All night her Black Berry rattled against the top of her night stand. She set it on vibrate, a naturally light sleeper, Anita knew she would hear the rattle if someone tried to call the direct office line at the top floor of Avalon Tower. Few calls came through that line during business hours, an ensemble of automated, 'speak your selection' menus and a slew of secretaries stood in the middle ground between the phone on Anita's desk and the phone some impatient person pressed firmly against their ear on the other end. But there was a number, one number that dialed straight into her phone. Her boss didn't give this number out, he had no family to speak of, no wife or serious girlfriend - kind of like me, Anita thought sometimes. Anita synced her Black Berry with her desk phone so that after business hours, when the computer voice stopped asking questions and gave a simple directive - TRY YOUR CALL AGAIN DURING BUSINESS HOURS - whoever might dial directly to her desk could reach her through her cell. The only time it rang after hours was when her boss called to tell her about some big to-do the next day. Some meeting they'd be flying across the globe to. And he never called to ask her how she felt about it, never asked if she wanted to go, only to tell her what color suit she should wear, or how she should fix her hair. He was so cold, almost robotic, but Anita adored his ability to soak up everything around him, his unfailing optimism. Not optimism in a future for Anita - she'd stay as long as she was useful - but optimism in the big picture. Anita tried to follow suit, although, this morning Anita didn't feel optimistic at all. Those damn phone calls.
Each time she got to the phone and looked at the number, the vibrating ceased. She didn't recognize the number and they, whoever, didn't leave a message. Wrong number, was her first thought, but after the third intrusion on her feather weight sleep she wasn't so sure. Maybe it's him, but that was just her, that was just Anita being overly optimistic. No, no, it wasn't him. 'He' never called her, not just her boss, any 'he'. Anita had no knight on a white horse ringing her bell spouting poetry. She knew it wasn't her boss, but a quick Google search of the area code confirmed the notion. The number was from some speck-in-the-road town in the south: Sowell Pike.

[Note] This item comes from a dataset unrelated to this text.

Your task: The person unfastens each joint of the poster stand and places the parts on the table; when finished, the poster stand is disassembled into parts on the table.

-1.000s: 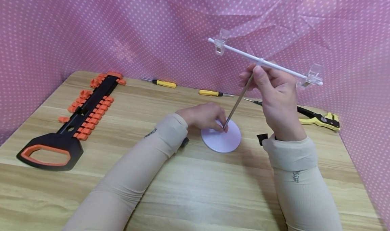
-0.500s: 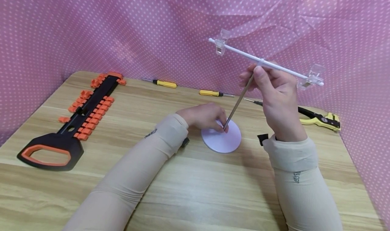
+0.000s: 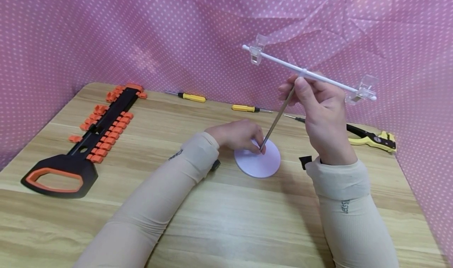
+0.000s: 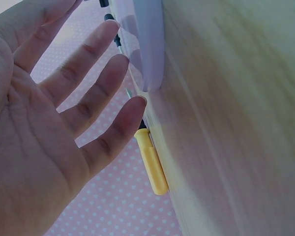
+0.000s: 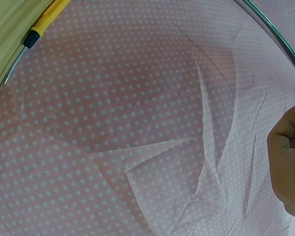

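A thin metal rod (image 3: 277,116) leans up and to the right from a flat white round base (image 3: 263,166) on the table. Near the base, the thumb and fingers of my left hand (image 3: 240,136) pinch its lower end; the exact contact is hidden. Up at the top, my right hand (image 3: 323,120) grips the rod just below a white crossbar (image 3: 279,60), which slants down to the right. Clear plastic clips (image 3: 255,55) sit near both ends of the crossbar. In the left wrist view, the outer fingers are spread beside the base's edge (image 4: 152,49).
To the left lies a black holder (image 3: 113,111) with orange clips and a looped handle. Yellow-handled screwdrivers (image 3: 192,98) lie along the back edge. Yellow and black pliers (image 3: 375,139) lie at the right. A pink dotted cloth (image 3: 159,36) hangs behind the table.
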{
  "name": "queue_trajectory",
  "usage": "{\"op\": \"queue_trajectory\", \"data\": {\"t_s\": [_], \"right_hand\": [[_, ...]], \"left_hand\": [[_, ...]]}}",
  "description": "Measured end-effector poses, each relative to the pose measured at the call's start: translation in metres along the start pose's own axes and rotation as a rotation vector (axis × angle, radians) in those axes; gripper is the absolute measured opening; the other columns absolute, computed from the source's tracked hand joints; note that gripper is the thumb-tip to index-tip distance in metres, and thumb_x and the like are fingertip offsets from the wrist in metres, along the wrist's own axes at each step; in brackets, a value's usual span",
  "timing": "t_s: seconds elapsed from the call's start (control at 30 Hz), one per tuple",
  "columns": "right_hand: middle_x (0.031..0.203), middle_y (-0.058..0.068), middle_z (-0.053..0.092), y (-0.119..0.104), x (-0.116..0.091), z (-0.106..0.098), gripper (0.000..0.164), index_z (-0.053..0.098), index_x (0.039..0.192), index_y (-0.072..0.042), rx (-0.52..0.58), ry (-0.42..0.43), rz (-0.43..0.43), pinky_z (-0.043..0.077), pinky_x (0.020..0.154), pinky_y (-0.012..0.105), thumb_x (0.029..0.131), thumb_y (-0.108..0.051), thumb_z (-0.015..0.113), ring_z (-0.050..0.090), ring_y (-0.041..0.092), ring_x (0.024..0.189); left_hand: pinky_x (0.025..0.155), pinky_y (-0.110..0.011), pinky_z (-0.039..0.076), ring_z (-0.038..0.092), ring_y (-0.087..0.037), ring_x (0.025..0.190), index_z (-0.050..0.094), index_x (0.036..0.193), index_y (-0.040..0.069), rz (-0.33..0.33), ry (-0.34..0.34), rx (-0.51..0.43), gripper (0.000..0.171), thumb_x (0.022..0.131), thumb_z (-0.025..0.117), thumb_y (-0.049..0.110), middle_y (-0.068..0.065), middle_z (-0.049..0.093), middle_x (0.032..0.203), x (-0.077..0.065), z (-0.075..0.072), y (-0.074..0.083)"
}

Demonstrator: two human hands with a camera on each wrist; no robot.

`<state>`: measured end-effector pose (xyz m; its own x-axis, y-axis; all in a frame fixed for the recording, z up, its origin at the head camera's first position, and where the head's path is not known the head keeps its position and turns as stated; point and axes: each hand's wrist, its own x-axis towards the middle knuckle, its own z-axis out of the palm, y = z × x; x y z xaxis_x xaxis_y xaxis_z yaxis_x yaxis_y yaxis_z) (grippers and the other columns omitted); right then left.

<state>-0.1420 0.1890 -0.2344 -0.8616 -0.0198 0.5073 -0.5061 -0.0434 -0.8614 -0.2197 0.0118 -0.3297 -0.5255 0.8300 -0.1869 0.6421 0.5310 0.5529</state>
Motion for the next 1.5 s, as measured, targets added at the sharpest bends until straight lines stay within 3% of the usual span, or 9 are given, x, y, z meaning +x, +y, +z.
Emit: {"op": "queue_trajectory", "data": {"t_s": [0.33,0.8,1.17,1.5], "right_hand": [[0.093,0.007,0.079,-0.004,0.000,-0.002,0.021,0.072,0.109,0.003,0.034,0.032,-0.088,0.059,0.075,0.025,0.109,-0.012,0.057,0.074,0.016,0.087],[0.098,0.010,0.079,-0.004,0.001,-0.003,0.018,0.071,0.110,0.001,0.113,0.055,-0.033,0.056,0.076,0.026,0.108,-0.013,0.060,0.074,0.019,0.090],[0.099,0.012,0.079,0.000,0.006,-0.009,0.016,0.071,0.111,0.004,0.097,0.068,-0.092,0.056,0.071,0.025,0.106,-0.008,0.061,0.074,0.019,0.086],[0.099,0.019,0.077,-0.002,0.011,-0.021,0.014,0.069,0.109,0.008,0.237,0.077,-0.082,0.056,0.067,0.026,0.103,-0.005,0.066,0.074,0.026,0.081]], "left_hand": [[0.106,-0.031,0.049,0.063,-0.011,0.119,0.084,0.105,0.026,-0.005,-0.003,-0.001,0.012,0.099,0.076,0.020,0.006,0.074,0.121,0.000,0.000,0.002],[0.106,-0.031,0.049,0.063,-0.010,0.119,0.084,0.104,0.027,-0.013,-0.002,-0.014,0.012,0.099,0.076,0.019,0.006,0.074,0.121,0.000,0.001,0.000],[0.107,-0.030,0.048,0.063,-0.009,0.119,0.084,0.104,0.027,-0.011,0.009,0.004,0.010,0.099,0.077,0.022,0.007,0.074,0.120,-0.001,0.001,0.001],[0.104,-0.030,0.049,0.064,-0.010,0.116,0.084,0.104,0.026,-0.007,0.011,-0.005,0.010,0.098,0.077,0.021,0.006,0.073,0.119,-0.002,0.001,0.002]]}}
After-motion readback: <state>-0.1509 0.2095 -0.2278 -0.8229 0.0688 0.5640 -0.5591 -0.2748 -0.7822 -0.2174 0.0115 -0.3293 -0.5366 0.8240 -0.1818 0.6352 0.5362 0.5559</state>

The name tickled in the back of her head. She pushed it away along with the big comforter and got out of bed. The sun hadn't come up yet, but she could see that storm that threatened to move in out of the west. She could see the infected mucus colored sky just starting to lighten. None of the news stations (what else were there, nowadays every station was news) reported anything about the weather. Sure the meteorologists would spit out highs and lows, any mention of rain gripped a portion of the viewing area, where as it infuriated the other portion. Anita pushed all that aside with her sleep clothes and took a shower.
Now, with the empty bottle of face cream in her hand and the puffy all over her face, her angry outburst dieing in the little bathroom, Anita began to cry.